__Work required__.
Please, from the entries below, transcribe exactly the lines that begin at the line with "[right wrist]" and end at the line with "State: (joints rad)", without the pictures.

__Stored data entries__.
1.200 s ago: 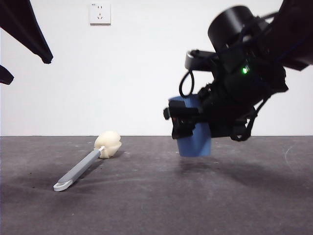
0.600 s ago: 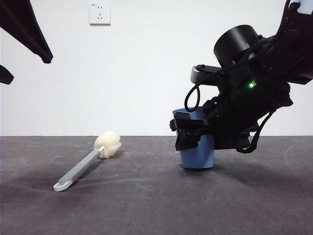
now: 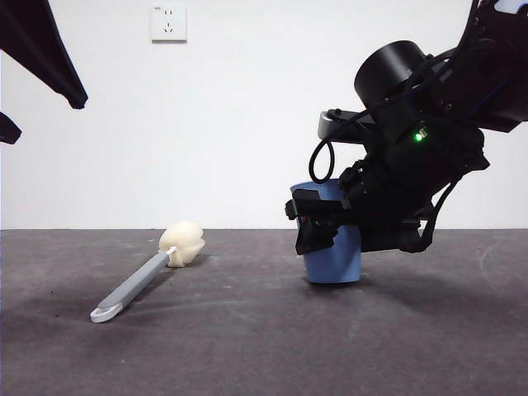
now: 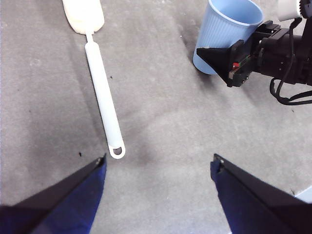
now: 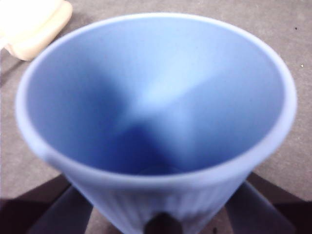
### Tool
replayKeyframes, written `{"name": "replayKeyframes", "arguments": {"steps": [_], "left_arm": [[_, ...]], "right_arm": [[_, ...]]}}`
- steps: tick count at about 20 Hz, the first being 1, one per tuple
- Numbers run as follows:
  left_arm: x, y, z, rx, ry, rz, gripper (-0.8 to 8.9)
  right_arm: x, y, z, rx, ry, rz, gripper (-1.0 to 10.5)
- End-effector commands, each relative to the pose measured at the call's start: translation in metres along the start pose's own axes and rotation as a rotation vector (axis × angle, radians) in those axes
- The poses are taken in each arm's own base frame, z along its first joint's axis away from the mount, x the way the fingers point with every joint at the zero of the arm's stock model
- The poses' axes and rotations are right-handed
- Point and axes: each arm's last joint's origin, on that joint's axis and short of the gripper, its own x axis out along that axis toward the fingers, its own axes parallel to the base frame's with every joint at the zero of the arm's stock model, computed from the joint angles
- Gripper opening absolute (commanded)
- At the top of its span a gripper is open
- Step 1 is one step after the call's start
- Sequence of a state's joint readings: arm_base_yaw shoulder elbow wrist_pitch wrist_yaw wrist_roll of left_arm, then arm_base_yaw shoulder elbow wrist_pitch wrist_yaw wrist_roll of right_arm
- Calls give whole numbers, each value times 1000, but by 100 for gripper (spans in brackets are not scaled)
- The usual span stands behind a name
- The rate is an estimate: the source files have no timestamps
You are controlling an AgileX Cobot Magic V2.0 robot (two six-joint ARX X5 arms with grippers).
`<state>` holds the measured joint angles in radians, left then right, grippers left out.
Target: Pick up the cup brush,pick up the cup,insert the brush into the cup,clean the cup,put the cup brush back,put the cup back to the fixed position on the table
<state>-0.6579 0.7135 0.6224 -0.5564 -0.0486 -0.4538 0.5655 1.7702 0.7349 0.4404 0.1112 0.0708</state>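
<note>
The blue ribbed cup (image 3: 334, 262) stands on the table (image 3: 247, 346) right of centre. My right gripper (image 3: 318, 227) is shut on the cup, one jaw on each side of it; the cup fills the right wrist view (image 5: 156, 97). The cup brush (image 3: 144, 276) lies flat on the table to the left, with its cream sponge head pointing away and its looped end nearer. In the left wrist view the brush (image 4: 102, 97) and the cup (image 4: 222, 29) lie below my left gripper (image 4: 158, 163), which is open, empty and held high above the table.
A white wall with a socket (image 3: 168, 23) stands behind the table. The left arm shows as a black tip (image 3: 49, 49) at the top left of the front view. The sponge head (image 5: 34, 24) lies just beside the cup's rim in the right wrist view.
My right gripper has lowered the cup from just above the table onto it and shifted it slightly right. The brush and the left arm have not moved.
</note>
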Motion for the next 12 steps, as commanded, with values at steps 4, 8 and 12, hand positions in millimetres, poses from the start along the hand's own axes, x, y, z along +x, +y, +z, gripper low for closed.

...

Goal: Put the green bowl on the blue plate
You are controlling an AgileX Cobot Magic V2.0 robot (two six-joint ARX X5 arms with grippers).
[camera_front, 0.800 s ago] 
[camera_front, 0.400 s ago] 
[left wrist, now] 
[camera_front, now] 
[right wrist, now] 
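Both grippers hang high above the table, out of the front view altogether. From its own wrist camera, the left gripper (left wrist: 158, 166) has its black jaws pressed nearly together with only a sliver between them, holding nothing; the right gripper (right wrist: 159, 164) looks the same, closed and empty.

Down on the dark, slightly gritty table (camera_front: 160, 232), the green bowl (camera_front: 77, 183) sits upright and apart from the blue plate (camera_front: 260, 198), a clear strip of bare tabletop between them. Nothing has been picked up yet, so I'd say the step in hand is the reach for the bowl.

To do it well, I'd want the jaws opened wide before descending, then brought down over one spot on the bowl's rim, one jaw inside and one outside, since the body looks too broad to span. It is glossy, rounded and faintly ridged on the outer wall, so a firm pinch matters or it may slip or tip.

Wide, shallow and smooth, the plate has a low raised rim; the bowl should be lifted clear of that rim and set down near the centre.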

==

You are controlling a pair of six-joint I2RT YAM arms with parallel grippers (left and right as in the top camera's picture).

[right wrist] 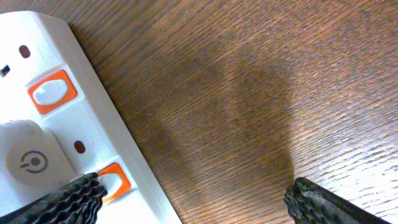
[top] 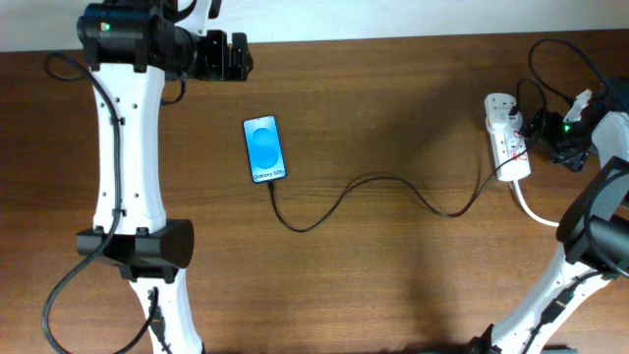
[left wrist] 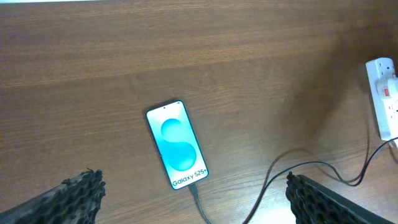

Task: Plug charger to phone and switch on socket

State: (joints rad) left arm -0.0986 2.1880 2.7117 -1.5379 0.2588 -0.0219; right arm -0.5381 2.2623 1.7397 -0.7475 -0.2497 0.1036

__Result below__.
[right wrist] 
[top] 
[left wrist] 

Task: Plug charger to phone and switch on socket

State: (joints rad) left arm -0.0986 2.1880 2.7117 -1.5379 0.2588 -0.0219; right arm -0.5381 2.2623 1.7397 -0.7475 -0.2497 0.1036

This finishes the output for the exercise.